_EXERCISE DETAILS_: Could you transcribe all of the data word for word?

_PROVIDED DATA_:
——————

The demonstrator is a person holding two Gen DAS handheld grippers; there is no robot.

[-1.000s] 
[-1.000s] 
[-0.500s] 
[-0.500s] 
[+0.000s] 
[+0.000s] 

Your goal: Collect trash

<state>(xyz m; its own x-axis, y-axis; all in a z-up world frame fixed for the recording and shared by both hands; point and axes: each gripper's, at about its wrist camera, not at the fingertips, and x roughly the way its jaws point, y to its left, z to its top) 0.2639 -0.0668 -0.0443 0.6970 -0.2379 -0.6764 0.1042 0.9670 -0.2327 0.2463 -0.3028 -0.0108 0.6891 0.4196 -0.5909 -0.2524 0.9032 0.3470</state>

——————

_RESULT OF THE EXERCISE_:
The demonstrator is a person holding two Gen DAS handheld grippers; there is no robot.

[-1.000s] 
[-1.000s] 
[-0.500s] 
[-0.500s] 
[+0.000s] 
[+0.000s] 

Your goal: Collect trash

<state>(xyz m; its own x-axis, y-axis; all in a z-up world frame fixed for the recording and shared by both hands; point and axes: each gripper's, at about its wrist camera, not at the fingertips, and x roughly the way its jaws point, y to its left, z to its top) 0.2639 -0.0668 -0.0443 0.6970 -0.2379 -0.6764 0.1042 0.9670 -0.2327 0.2463 -0.3028 -0.0108 0.6891 0.4196 -0.5909 -0.2524 0.9032 0.3470</state>

The answer has been given in full.